Open empty2enrich opened 1 year ago

empty2enrich commented 1 year ago

what caused this? image

zyainfal commented 1 year ago

It seems that the third and fourth faces are coped from the second face. There are two possible reason I could tell: (1) Faces are not processed by the model into latent codes, or (2) Mask is not processed correctly so that the generated swapped face cannot be put on the second face.

For both cases, you could check the middle results in the inference code (comments are marked in #): https://github.com/zyainfal/One-Shot-Face-Swapping-on-Megapixels/blob/1af90db74aeede0bb2f51175c8af957b09e38d6b/inference/inference.py#L119

    def run(self, src_idx, tgt_idx, refine=True):
        src_face_rgb, tgt_face_rgb, tgt_mask = self.read_pair(src_idx, tgt_idx)
        source, target = self.preprocess(src_face_rgb, tgt_face_rgb)
        swapped_face = self.swap(source, target)
        swapped_face = self.postprocess(swapped_face, tgt_face_rgb, tgt_mask) # comment out this line to see if swapped face is generated

        result = np.hstack((src_face_rgb[:,:,::-1], tgt_face_rgb[:,:,::-1], swapped_face))

        if refine:
            swapped_tensor, _ = self.preprocess(swapped_face[:,:,::-1], swapped_face)
            refined_face = self.refine(swapped_tensor)
            refined_face = self.postprocess(refined_face, tgt_face_rgb, tgt_mask)
            result = np.hstack((result, swapped_face))
        cv2.imwrite("{}.jpg".format(self.swap_type), result)

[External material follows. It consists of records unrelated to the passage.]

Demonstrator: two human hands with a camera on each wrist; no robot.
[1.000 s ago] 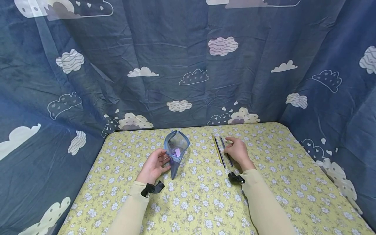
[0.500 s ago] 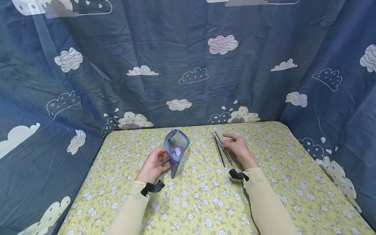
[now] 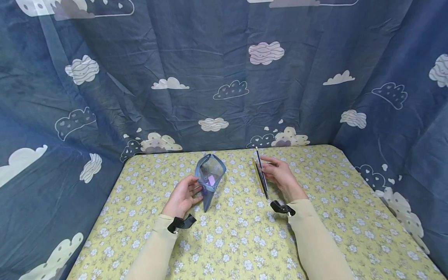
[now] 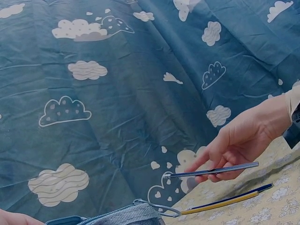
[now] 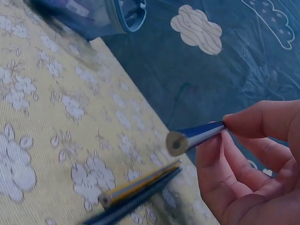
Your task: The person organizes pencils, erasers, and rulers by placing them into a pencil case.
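Observation:
My left hand (image 3: 182, 196) holds the near left side of a blue zip pencil case (image 3: 200, 170), its mouth unzipped and spread wide. A purple item (image 3: 211, 180) shows inside through the mouth. To the right, my right hand (image 3: 282, 179) pinches a blue-and-silver striped pencil (image 5: 199, 137) between thumb and fingers, raised off the tabletop. Its flat, unsharpened end faces the right wrist camera. Below it a yellow pencil (image 5: 140, 183) and a dark blue pencil (image 5: 136, 199) lie side by side on the cloth.
A yellow floral cloth (image 3: 227, 241) covers the table. Dark blue curtains (image 3: 196, 46) with cloud prints hang behind it and along both sides. Black straps (image 3: 182, 224) are on both wrists.
My right hand has lifted the striped pencil off the cloth and moved it slightly left, turning it more upright over the other two. The left hand and pencil case have stayed put.

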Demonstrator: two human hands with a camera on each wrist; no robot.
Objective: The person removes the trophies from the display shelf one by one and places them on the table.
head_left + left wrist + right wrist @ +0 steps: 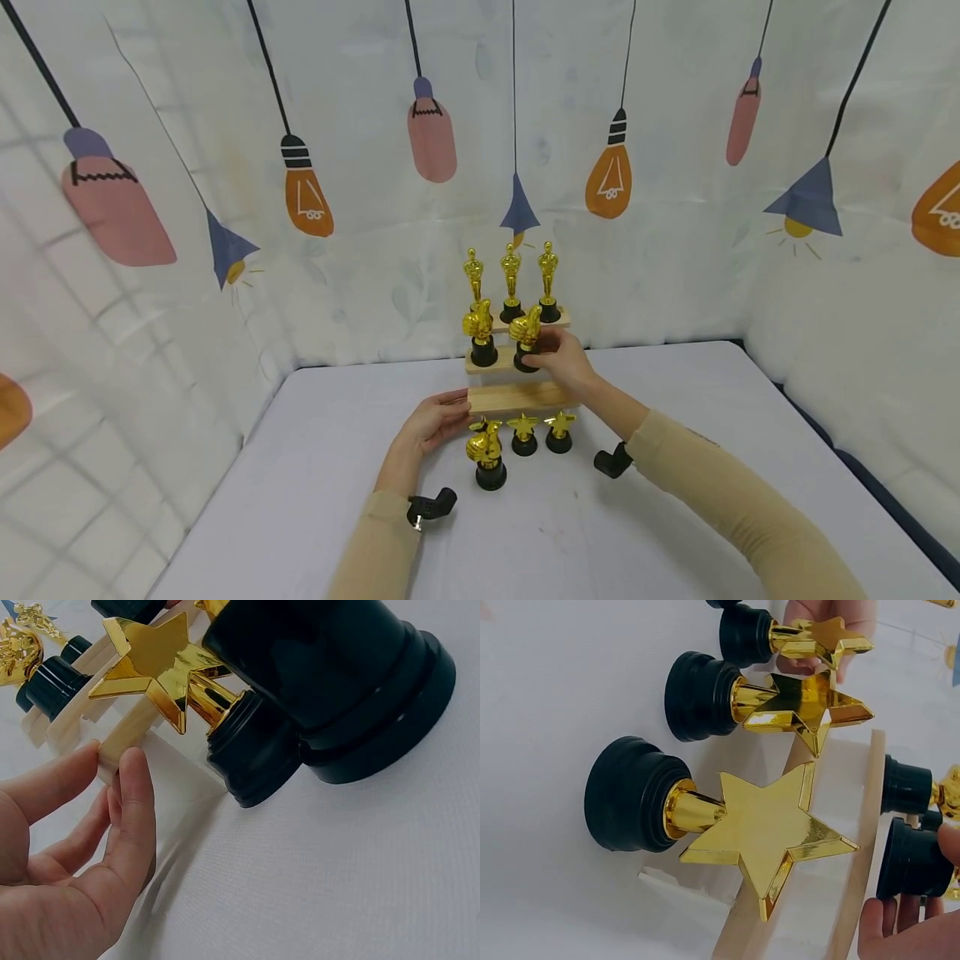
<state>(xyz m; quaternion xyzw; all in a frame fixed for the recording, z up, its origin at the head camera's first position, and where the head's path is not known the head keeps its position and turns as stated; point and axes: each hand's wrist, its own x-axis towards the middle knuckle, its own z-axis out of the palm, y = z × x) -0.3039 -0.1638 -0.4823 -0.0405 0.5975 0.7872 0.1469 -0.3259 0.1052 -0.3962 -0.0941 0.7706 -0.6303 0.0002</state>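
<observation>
My right hand grips the black base of a gold thumbs-up trophy at the middle wooden step. Left of it on that step stands another thumbs-up trophy. My left hand pinches the left end of the lowest wooden step between thumb and fingers; the left wrist view shows this grip on the plank. In front of the stand are star trophies on black bases and a third thumbs-up trophy, which partly covers the leftmost star.
Three gold figure statuettes stand on the top step. A white cloth covers the table. Behind it hangs a white backdrop printed with lamps and bulbs.
</observation>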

    def swap(self, source, target):
        with torch.no_grad():
            ts = torch.cat([target, source], dim=0).cuda()
            lats, struct = self.encoder(ts)

            idd_lats = lats[1:]
            att_lats = lats[0].unsqueeze_(0)
            att_struct = struct[0].unsqueeze_(0)

            swapped_lats = self.swapper(idd_lats, att_lats) # use "swapped_lats = att_lats " to see if the face can be reconsructed
            fake_swap, _ = self.generator(att_struct, [swapped_lats, None], randomize_noise=False)

            fake_swap_max = torch.max(fake_swap)
            fake_swap_min = torch.min(fake_swap)
            denormed_fake_swap = (fake_swap[0] - fake_swap_min) / (fake_swap_max - fake_swap_min) * 255.0
            fake_swap_numpy = denormed_fake_swap.permute((1, 2, 0)).cpu().numpy()
        return fake_swap_numpy

where the swapped_lats is the latent code for swapped face and tgt_mask is the mask for pasting the swapped face.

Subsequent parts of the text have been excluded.